● Prompt
Copy each line of the data below in which the word "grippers" can be found.

-- Extracted data follows --

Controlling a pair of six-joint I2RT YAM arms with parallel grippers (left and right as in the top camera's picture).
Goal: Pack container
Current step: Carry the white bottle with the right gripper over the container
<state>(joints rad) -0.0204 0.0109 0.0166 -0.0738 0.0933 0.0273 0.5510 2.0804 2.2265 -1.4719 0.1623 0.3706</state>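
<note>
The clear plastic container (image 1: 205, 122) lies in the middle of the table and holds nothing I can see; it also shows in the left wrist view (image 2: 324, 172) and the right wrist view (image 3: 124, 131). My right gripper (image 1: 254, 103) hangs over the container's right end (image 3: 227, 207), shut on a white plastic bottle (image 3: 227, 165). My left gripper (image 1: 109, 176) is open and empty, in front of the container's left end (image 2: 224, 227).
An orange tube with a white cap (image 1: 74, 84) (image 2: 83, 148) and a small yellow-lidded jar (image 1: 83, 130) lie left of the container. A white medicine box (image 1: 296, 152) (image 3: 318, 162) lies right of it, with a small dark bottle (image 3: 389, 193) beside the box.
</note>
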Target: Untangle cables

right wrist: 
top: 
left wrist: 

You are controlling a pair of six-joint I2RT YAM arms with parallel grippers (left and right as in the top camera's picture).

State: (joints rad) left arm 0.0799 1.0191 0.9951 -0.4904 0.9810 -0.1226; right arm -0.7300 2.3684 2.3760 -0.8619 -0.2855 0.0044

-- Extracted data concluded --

● Response for this exercise
Controlling a pair of six-joint I2RT YAM arms with parallel grippers (left and right as in the top camera's picture).
You are controlling a pair of six-joint I2RT YAM arms with parallel grippers (left and right as in the top camera's picture).

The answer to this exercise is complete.